Tight Tribe is playing not to lose

10/1/2005

CLEVELAND - Don't panic - keep the faith. Hang in there, Cleveland Indians fans.

Yes, the same fans who are coming out of the woodwork to support baseball's feel-good story in the second half of the season and jammed Jacobs Field for last night's devastating 3-2 loss in 13 innings to the Chicago White Sox.

Some years have passed since fans could really believe in the Indians. Last night's game was only the Indians' fourth sellout of the season. Fans want to believe again, but the Indians are making it difficult.

In the next to the next-to-last game of the regular season (barring a one-game playoff for the American League wild-card on Monday), the Indians didn't look a whole lot like the team that is 44-19 since July 23 and winners of 15 of its last 20 home games.

In fact, the Indians looked like an insecure team trying not to lose, rather than a confident team playing to win.

The Indians looked tight. They played even tighter.

Apparently, the pressure of facing a string of must-win games is taking its toll on the Indians, who have talent up-and-down their lineup but remain a relatively inexperienced ballclub.

Cleveland's hot bats didn't produce in the clutch last night against a team still in a celebratory mode and not utilizing its full complement of players.

Chicago, which clinched the AL Central crown on Thursday, broke the Indians' hearts again.

Worse, Chicago took it easy on the Indians.

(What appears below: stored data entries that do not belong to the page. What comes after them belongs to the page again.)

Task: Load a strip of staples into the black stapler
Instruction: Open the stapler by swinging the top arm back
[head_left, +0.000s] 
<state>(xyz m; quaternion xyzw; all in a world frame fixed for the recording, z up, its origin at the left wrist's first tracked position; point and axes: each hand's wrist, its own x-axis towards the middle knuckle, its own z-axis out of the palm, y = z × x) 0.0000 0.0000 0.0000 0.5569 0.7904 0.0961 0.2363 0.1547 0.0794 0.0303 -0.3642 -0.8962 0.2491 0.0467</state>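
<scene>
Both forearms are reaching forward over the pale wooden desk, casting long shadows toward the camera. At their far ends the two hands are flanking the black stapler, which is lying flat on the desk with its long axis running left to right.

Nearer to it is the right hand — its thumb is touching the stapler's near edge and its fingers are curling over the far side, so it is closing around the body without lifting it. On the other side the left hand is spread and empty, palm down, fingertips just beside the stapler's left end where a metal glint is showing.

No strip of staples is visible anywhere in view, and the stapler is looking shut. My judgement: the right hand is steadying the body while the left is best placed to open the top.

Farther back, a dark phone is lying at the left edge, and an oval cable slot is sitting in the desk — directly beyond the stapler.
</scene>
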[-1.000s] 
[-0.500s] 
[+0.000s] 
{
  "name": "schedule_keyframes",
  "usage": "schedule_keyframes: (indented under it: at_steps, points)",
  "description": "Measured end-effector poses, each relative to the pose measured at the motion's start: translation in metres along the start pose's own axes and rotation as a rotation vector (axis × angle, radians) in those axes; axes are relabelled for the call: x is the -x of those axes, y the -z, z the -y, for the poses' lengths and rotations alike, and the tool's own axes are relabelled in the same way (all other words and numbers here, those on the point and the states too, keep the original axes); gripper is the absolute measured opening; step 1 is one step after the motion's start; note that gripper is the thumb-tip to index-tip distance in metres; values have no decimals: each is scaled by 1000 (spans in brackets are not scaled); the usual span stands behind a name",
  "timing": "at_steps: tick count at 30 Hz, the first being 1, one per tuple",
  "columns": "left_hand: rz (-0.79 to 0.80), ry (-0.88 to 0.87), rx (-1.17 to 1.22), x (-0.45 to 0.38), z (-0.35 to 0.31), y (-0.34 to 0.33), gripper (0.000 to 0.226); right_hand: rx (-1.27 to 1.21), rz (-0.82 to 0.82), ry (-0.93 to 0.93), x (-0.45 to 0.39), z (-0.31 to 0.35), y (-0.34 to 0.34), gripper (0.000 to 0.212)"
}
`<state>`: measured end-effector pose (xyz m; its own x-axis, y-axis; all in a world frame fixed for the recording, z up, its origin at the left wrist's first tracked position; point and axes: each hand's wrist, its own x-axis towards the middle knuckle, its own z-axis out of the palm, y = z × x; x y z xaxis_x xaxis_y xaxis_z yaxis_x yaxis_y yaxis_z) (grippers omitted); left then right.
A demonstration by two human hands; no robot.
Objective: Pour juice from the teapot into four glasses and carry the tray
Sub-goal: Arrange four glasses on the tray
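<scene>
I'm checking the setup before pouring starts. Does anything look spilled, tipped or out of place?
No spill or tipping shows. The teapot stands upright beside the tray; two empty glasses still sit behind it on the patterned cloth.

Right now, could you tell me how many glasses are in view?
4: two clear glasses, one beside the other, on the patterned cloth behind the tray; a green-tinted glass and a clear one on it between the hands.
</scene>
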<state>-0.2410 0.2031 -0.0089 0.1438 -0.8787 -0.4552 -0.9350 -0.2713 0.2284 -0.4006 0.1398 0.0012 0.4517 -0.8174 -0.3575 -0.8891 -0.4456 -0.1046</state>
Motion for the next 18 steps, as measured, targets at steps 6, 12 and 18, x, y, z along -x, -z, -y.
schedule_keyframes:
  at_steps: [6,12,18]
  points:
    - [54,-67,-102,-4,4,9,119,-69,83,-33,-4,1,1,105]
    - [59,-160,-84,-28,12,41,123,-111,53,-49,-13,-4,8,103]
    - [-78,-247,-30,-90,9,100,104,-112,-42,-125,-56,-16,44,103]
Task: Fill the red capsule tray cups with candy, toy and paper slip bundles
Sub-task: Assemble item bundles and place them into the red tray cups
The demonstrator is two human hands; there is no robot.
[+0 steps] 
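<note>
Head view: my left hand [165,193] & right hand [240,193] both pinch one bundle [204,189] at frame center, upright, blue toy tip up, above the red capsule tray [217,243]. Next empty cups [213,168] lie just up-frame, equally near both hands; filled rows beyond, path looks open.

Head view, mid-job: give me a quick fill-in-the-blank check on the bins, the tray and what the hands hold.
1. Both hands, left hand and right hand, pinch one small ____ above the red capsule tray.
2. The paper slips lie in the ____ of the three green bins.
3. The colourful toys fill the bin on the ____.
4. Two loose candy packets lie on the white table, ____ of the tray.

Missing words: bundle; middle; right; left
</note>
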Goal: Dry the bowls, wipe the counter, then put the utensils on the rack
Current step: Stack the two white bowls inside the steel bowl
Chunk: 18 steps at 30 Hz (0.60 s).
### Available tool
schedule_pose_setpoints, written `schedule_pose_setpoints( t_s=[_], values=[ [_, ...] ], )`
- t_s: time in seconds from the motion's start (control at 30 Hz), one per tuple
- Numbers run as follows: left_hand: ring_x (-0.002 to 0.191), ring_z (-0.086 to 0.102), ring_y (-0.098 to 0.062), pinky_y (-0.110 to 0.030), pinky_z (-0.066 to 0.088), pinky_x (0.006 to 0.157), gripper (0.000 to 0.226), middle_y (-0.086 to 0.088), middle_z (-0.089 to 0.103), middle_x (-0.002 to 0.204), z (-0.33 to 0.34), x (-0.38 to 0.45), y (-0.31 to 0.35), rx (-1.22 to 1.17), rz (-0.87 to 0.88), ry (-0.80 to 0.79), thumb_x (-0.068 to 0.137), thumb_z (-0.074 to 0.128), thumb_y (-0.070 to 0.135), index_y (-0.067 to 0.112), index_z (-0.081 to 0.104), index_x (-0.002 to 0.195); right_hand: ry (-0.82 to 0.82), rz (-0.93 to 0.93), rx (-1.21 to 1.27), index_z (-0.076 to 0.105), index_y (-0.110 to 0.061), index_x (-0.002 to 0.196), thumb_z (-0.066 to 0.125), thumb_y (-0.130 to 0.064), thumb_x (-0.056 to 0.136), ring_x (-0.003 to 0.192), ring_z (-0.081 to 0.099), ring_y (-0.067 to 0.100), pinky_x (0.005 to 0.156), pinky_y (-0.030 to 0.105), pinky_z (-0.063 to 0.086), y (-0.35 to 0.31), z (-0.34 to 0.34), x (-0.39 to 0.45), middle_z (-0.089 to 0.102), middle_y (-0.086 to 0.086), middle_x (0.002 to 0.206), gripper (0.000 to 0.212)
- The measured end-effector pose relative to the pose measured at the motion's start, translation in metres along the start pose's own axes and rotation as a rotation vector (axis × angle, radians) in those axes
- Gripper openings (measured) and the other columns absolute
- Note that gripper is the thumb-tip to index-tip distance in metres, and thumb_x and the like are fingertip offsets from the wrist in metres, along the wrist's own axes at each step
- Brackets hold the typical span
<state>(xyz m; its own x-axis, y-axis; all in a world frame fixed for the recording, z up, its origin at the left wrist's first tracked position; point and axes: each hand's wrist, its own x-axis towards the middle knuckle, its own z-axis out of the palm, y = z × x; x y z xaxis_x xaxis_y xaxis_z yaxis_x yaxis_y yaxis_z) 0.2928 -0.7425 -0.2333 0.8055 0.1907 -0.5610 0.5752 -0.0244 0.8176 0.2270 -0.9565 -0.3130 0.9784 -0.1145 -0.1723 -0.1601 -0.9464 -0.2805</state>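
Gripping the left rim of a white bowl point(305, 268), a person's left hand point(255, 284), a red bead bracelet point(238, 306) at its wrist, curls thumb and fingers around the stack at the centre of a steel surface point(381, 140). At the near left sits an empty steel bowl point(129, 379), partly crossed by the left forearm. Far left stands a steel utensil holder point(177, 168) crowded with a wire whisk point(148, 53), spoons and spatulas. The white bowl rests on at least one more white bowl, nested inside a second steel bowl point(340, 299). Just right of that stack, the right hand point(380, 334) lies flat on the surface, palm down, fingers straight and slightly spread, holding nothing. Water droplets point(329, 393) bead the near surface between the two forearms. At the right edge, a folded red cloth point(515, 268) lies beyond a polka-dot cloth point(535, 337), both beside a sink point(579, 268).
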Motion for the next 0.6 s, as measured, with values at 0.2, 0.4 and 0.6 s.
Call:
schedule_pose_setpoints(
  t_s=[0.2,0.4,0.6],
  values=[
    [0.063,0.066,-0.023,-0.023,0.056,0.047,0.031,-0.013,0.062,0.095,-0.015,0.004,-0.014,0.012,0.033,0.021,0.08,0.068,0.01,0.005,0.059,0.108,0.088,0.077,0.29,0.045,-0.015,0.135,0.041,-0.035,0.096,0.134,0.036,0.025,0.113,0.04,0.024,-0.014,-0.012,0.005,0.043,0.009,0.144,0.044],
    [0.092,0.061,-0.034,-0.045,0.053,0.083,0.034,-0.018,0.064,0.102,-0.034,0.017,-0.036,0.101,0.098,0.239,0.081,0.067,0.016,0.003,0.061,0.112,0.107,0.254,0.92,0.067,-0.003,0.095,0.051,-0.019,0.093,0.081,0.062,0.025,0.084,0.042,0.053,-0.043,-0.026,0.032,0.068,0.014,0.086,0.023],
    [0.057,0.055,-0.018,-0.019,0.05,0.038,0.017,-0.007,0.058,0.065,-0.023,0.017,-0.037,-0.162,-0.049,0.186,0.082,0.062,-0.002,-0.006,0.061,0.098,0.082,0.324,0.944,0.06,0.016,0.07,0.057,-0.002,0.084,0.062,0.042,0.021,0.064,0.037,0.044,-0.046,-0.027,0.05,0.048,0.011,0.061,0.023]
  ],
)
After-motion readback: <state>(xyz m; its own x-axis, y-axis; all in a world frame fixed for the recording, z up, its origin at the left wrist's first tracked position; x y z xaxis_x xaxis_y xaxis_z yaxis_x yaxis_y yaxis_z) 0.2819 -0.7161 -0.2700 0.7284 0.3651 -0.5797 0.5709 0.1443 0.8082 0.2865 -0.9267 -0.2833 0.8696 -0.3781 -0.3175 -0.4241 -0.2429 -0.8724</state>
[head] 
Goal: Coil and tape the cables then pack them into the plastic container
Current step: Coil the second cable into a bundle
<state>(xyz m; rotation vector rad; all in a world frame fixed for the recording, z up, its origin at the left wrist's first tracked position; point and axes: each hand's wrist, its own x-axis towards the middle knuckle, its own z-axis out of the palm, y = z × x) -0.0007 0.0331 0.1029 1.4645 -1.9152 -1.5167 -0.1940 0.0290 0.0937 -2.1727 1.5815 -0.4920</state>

Eliminate every bad thought you ever had about the White Sox, the Indians' main obstacle all season.

A day after winning the division, Chicago manager Ozzie Guillen didn't play his best players against the Indians.

Guillen started a patchwork lineup featuring one-third of the White Sox's Charlotte Triple-A ballclub. Regulars Paul Konerko, Jermaine Dye, Carl Everett, and A.J. Pierzynski relaxed in the visitor's dugout (although Konerko and Everett both pinch-hit late in the game).

Didn't matter. On what should have been a perfect night for baseball (fantastic weather, packed house), the White Sox, with nothing to lose but Game No. 160, played fast and loose and under no pressure at all.

Chicago improved to 12-5 against the Indians in 2005, including an unfathomable 7-1 at Jacobs Field, which is why there would have been no winner-take-all game for the division title if the Indians (93-67) and White Sox (97-63) had ended the regular season with identical records.

No way the Indians are as bad as they've played lately, losing four of their last five and leaking oil down the backstretch. They're definitely a better team than they've shown.

The Indians love hitting in Jacobs Field, with its short home run porches in left and right field and inviting power alleys. The Indians are a rally waiting to happen every inning. Except for last night.

By losing another must-win game, and with the Red Sox defeating the Yankees last night in Boston, the Indians are starting to look like goners in the wild-card race.

Taking called third strikes, and wasting a masterful pitching performance from starter Kevin Millwood (a season-high nine strikeouts and only one run in seven innings) is the absolute wrong way for the Indians to make their final postseason run.